What I’ve found comfort in recently is something my husband said to me. He said we were going to have our happily ever after one day, no matter what. We will have a family, whether the children come from my womb or another woman’s. One day this will all be over and we can just be happy. It’s not a conventional story, but it’s our story. 

By far, the best thing I’ve done since our trying to conceive struggles 28 months ago was to start blogging. It’s the best way for me to process all of this crazy fertility stuff. I’ve learned so much from the other women and I’m inspired by all of your strength and perservesrance. I think we could all say we’re stronger people because of our journeys. 

So I guess what this long, rambling post was intending to say was I’m choosing to take these experiences and learn from them. I will not let infertility change me into someone I’m not. I definitely still have my bad days, weeks, and even months. But all I can do is just take each day as it comes. I’m going to continue to love myself, my husband, and all of the people around me. I’m going to keep praying for our happily ever after and lean on others when I need strength. I’m going to share my story because I know how lonely infertility can feel.
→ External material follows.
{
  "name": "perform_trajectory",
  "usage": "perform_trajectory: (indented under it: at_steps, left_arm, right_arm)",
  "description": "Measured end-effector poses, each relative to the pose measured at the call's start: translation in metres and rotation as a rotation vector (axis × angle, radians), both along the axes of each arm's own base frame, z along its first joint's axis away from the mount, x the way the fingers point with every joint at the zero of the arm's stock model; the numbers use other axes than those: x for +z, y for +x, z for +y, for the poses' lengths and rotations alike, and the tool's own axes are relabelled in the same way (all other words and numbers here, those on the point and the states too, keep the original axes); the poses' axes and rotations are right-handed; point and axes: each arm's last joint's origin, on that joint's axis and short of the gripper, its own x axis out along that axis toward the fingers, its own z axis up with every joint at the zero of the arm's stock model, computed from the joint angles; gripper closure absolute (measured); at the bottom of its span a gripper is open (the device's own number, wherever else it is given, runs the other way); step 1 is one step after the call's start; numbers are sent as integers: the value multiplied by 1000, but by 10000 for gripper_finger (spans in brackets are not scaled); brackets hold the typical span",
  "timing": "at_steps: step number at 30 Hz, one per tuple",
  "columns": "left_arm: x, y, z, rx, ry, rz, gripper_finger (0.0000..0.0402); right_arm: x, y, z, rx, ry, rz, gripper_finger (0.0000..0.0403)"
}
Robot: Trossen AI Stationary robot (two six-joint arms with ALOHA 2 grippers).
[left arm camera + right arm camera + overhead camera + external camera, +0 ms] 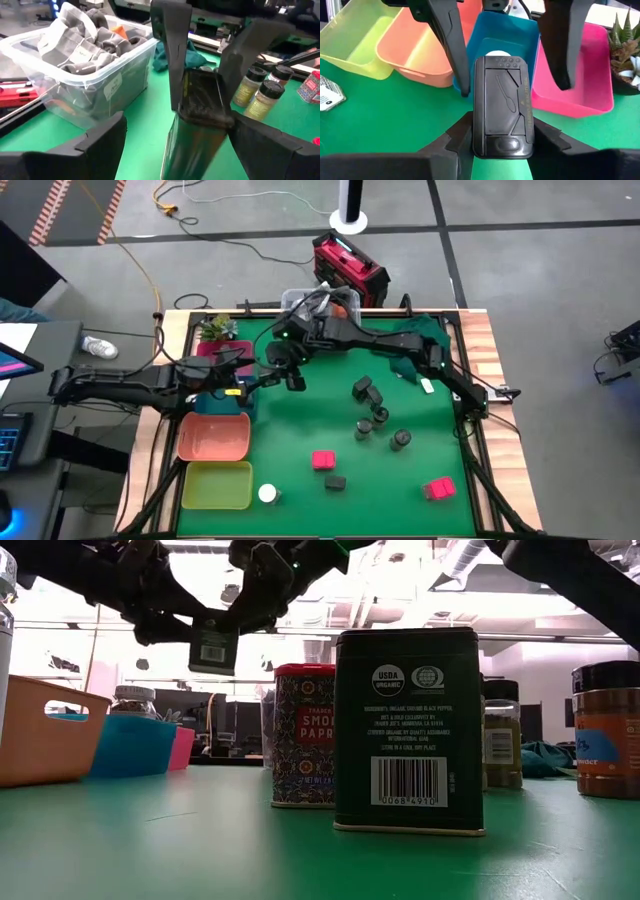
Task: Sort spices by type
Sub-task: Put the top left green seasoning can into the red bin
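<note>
A black box (pixel 503 107) is gripped between the fingers of the right gripper (pixel 502 150), its lidded top end pointing out past the fingertips toward the blue tray (pixel 520 31); its long axis is seen to run straight forward from the jaws, roughly level above the green table (pixel 385 115). The left gripper (pixel 172 145) is spread wide open, one finger (pixel 100 137) on each side of the same box (pixel 200 102), with clear gaps between its pads and the box walls; in that view the box is tilted, its far end clamped between the two right fingers (pixel 172 55). In the high view both grippers meet over the table beside the blue tray (pixel 222 402); a pink tray (pixel 585 70), an orange tray (pixel 415 45) and a yellow tray (pixel 355 40) are lined up alongside it.
</note>
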Motion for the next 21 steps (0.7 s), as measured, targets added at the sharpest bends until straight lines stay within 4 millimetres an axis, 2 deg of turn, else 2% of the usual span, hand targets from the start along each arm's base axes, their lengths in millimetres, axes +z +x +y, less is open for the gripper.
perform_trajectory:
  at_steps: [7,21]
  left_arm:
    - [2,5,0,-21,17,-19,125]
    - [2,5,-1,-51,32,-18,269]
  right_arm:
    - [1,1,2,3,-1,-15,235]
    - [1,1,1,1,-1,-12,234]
I’m going to smile knowing that one way or another we will have a family. 

Lifestyle Changes

We’ve been trying to conceive for over 2 years. That’s leaves a lot of time to think and question myself. Do I exercise enough? Am I eating healthy enough? Am I getting enough rest? Maybe I’m not calculating my ovulation correctly? Should I be taking/not taking certain supplements? But the question I find myself asking the most is do I need to change my lifestyle? 

I’m married to a charter pilot which means we live without a schedule. Annoying? – yes. But I’ve come to peace with my husband’s choice in career a long time ago and I couldn’t ask him to do anything else. (And frankly I think we would go insane seeing each other every day!!! Hahaha)

I see how much my husband absolutely loves flying, and I reflect on my daily struggles of being a teacher. 

My day begins with an hour commute through never ending construction zones. And I’m only driving 15 miles!

Then I get to my classroom, which is in the most challenging building in the district. I see children in physical altercations with staff and being restrained daily. I hear the f word screamed down the hall daily. The staff are absolutely giving their all until there isn’t anything left.

My class is an emotional disaster. Children are coming from abuse, neglect, and poverty. But I can only put a bandaid on their problems during the day. Although I try to teach and heal from a loving place, I’m not always successful. Just today every chair in my class was thrown by one child in a fit of rage. 

Since we’ve been doing medicated cycles, I’m “hands off” in my classroom meaning I will not physically restrain a child in any way. That means children are hurting each other because I’m no longer the barrier between them. I’m trying to protect myself physically but emotionally I’m a disaster too. My classroom is a daily assault on my senses, emotions, and spirit. 

I’ve been taking all of the correct steps to support my students with behavior challenges and social emotional deficits. But it’s March and I’m still in the trenches. Any intervention or support is solely my responsibility. 

When do I say enough is enough? When do I walk away? And if I do, how do I justify my choice to leave with the students who need me the most? When do I put myself first? Are my needs important enough that I could ever walk away?